● **PROVIDED RECORDS**:

----------------------------------------

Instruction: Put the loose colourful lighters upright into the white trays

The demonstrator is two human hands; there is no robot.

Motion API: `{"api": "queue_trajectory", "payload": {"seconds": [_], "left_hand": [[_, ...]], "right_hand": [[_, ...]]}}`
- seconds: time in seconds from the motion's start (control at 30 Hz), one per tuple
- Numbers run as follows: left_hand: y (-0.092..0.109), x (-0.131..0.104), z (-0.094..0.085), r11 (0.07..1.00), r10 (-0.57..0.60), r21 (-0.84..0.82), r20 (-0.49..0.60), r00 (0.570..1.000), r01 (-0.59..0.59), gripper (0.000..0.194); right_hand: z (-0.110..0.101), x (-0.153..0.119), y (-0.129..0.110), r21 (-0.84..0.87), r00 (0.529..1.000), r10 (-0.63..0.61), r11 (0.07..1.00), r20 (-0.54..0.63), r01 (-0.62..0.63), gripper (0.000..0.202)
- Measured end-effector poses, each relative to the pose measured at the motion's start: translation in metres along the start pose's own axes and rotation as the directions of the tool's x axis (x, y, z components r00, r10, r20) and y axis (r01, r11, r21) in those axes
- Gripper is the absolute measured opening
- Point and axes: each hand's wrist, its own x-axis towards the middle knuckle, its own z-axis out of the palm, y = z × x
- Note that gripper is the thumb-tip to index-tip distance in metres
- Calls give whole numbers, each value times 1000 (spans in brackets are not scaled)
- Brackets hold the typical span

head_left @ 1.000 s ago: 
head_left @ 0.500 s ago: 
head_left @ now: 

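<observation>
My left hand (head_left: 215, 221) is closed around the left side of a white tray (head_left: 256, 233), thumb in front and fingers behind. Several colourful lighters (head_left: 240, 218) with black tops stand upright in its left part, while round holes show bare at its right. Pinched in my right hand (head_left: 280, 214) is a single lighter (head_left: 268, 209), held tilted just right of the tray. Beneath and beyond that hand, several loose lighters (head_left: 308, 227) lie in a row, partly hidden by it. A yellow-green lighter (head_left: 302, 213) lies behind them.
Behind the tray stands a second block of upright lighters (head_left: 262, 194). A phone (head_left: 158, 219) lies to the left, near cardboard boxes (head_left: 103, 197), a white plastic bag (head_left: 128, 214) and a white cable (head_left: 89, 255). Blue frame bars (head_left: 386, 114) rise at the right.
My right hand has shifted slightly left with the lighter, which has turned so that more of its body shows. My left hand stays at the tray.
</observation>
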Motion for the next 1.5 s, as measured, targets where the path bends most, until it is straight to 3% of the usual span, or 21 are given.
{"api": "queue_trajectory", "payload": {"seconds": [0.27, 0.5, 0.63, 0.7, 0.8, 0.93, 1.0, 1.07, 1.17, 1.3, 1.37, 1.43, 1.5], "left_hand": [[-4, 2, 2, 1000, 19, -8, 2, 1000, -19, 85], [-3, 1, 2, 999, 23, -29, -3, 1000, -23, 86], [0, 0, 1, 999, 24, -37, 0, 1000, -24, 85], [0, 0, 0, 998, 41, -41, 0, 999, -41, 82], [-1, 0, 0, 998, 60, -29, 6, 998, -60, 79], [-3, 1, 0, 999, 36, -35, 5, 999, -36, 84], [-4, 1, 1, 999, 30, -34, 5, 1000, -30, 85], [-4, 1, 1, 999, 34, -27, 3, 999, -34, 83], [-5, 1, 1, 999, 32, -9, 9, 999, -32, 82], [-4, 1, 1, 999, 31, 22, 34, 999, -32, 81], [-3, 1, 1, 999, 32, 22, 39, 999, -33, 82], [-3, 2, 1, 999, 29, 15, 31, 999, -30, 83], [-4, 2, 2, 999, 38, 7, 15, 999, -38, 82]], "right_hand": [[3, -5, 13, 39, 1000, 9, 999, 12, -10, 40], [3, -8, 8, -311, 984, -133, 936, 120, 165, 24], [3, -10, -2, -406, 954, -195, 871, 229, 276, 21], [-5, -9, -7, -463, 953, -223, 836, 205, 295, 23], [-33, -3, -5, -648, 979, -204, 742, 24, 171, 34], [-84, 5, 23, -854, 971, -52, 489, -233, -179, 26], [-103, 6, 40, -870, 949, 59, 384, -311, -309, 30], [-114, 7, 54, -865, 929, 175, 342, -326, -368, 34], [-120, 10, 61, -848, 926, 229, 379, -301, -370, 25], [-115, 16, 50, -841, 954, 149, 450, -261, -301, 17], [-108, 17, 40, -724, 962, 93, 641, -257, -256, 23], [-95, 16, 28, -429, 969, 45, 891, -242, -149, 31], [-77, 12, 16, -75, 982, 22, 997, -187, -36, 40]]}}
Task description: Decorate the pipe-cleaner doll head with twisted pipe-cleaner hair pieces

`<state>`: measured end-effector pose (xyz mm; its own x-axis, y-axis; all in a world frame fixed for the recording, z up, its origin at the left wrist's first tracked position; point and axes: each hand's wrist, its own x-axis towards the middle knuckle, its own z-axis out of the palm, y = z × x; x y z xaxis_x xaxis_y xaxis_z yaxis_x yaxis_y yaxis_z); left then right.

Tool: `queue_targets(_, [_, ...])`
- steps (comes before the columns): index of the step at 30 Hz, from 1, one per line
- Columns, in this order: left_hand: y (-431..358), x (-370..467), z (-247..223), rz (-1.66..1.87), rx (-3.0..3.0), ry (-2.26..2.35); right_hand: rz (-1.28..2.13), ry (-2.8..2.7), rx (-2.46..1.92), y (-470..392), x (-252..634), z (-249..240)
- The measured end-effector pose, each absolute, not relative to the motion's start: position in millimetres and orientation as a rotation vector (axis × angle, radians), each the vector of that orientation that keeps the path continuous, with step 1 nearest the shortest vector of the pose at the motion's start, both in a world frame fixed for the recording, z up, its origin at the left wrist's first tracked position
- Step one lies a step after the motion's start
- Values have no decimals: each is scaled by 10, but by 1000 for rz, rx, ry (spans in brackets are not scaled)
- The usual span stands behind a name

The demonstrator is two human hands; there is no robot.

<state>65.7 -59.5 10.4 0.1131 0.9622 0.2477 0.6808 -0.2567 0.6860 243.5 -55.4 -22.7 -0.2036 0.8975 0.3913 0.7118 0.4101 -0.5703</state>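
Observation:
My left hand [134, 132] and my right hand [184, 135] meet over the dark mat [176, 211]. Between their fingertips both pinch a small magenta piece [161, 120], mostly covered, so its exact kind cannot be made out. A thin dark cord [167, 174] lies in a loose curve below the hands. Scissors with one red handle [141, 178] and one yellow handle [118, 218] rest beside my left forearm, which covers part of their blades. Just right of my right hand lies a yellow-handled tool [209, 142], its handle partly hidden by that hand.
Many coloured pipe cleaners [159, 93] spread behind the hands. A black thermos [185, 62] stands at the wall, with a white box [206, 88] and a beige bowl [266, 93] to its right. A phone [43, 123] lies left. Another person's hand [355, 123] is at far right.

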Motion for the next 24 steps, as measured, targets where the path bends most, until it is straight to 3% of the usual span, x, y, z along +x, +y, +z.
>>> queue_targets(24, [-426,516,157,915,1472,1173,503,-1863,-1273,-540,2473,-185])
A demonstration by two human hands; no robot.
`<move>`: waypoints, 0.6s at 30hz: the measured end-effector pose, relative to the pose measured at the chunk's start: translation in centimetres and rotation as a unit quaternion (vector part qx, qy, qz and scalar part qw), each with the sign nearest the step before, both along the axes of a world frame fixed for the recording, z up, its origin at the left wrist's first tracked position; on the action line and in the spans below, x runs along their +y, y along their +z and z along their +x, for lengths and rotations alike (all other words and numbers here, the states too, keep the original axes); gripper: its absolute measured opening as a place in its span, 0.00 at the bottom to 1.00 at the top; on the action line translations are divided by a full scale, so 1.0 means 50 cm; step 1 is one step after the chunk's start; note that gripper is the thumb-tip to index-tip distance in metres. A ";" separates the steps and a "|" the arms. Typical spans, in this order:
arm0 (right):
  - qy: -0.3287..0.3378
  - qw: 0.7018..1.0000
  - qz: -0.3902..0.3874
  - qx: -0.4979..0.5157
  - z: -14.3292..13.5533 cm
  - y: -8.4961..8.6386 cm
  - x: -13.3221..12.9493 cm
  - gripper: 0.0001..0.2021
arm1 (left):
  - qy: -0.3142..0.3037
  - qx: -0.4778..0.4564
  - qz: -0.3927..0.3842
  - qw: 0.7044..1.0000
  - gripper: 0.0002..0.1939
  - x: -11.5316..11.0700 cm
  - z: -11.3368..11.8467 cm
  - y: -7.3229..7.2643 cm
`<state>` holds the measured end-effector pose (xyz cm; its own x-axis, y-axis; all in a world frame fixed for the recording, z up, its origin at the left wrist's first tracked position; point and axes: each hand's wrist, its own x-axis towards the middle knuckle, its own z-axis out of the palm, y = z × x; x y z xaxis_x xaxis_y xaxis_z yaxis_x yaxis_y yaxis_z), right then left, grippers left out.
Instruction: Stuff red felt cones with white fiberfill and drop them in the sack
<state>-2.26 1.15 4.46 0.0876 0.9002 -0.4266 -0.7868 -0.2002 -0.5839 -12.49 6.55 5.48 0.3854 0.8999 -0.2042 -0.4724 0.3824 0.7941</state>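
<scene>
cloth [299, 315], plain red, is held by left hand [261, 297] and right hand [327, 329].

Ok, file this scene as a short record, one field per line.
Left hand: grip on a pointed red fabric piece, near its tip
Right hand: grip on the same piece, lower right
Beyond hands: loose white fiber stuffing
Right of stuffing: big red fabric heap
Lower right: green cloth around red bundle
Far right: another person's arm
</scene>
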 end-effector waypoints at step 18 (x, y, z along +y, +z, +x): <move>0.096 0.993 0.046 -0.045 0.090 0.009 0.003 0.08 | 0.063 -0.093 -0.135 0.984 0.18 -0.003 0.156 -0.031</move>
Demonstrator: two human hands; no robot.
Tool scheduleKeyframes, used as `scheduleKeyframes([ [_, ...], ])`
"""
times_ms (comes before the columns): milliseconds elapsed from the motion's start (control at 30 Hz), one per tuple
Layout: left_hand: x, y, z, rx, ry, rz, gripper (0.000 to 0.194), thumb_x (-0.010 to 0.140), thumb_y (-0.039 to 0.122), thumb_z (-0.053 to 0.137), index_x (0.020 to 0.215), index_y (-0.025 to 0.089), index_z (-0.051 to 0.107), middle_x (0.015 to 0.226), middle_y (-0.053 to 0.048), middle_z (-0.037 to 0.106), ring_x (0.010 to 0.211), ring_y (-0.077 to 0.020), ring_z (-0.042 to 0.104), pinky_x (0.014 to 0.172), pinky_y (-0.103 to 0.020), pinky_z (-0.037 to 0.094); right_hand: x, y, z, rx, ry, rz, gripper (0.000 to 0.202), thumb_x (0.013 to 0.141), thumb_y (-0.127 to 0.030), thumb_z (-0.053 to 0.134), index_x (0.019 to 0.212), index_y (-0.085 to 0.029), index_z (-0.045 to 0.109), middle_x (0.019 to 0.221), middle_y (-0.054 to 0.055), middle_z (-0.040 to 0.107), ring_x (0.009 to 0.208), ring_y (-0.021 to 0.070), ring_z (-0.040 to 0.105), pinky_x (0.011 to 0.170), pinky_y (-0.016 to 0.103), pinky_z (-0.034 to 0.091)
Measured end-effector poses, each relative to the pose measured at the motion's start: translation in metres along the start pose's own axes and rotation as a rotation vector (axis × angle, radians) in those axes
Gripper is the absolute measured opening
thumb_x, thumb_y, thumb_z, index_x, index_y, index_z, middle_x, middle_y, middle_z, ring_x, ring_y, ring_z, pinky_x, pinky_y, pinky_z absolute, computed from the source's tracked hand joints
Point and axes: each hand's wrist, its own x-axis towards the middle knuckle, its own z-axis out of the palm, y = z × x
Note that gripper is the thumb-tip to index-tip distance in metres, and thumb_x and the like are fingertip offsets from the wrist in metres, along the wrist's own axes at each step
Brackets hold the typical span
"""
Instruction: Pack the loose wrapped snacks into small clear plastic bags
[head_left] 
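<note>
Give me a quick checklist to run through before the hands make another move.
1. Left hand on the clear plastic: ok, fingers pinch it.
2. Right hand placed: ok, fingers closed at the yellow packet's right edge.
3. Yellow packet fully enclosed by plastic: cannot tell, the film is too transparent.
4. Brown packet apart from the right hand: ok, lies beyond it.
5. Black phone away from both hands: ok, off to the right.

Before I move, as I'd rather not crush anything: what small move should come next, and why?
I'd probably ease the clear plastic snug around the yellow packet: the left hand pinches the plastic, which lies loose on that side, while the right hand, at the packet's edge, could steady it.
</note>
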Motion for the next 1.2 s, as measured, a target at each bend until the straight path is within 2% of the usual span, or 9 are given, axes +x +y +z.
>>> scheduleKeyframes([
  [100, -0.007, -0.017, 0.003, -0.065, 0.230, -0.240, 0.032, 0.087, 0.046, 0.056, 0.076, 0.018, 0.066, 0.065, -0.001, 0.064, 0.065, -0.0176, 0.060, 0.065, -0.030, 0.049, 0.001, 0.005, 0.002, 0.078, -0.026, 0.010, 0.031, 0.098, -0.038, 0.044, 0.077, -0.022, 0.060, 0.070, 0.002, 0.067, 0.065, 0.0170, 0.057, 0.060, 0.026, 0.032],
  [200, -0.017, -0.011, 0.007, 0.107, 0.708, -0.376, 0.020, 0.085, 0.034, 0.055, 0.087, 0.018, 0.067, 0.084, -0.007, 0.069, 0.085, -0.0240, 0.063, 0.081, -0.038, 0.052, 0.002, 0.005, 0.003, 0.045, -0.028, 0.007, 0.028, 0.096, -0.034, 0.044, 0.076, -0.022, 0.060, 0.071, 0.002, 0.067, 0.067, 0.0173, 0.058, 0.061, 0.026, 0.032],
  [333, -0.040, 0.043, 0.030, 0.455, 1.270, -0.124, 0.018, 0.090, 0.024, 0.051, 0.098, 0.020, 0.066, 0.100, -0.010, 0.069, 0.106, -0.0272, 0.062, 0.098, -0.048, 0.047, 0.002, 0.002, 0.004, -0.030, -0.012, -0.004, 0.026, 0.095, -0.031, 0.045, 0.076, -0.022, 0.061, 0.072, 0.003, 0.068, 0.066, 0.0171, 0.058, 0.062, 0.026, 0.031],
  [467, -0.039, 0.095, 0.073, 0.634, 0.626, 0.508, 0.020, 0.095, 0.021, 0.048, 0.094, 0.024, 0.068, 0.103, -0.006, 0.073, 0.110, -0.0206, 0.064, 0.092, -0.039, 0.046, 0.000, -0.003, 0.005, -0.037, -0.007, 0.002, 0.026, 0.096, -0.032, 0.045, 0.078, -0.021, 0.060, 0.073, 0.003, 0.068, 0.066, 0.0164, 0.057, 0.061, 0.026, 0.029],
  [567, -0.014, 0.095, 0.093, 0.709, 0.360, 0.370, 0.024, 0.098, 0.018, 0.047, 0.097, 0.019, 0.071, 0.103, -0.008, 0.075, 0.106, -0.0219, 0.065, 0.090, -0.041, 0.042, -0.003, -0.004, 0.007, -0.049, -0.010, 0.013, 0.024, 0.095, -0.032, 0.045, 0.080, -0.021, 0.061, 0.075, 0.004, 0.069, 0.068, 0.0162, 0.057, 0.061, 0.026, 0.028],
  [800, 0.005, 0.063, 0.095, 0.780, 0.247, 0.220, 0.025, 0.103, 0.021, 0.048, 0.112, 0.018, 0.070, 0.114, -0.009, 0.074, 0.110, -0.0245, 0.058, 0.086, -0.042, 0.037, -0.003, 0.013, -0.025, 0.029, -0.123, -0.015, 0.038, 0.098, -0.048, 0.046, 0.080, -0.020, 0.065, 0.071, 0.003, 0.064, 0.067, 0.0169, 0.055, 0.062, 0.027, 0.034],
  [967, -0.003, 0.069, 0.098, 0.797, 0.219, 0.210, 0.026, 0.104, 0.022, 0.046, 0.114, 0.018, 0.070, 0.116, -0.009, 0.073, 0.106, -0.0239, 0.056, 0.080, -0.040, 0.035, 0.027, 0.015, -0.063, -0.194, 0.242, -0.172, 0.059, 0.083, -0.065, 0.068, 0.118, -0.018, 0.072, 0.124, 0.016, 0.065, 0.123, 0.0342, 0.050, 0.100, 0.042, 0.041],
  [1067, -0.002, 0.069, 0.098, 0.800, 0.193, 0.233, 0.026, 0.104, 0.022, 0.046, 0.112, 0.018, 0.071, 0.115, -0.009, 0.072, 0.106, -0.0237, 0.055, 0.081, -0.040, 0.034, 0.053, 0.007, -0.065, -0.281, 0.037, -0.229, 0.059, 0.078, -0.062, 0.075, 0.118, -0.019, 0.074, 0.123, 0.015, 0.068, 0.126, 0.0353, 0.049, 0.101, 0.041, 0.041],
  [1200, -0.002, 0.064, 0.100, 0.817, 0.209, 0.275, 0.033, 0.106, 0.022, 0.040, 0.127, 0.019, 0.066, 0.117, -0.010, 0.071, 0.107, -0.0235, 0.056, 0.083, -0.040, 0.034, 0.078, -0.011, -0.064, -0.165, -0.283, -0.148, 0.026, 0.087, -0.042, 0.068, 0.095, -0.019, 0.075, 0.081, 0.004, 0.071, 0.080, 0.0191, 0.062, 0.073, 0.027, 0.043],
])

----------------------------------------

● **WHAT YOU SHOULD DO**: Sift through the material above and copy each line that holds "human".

● **ANSWER TO THIS EXERCISE**:
The demonstrator is two human hands; there is no robot.
The demonstrator is two human hands; there is no robot.
A demonstration by two human hands; no robot.
Demonstrator: two human hands; no robot.

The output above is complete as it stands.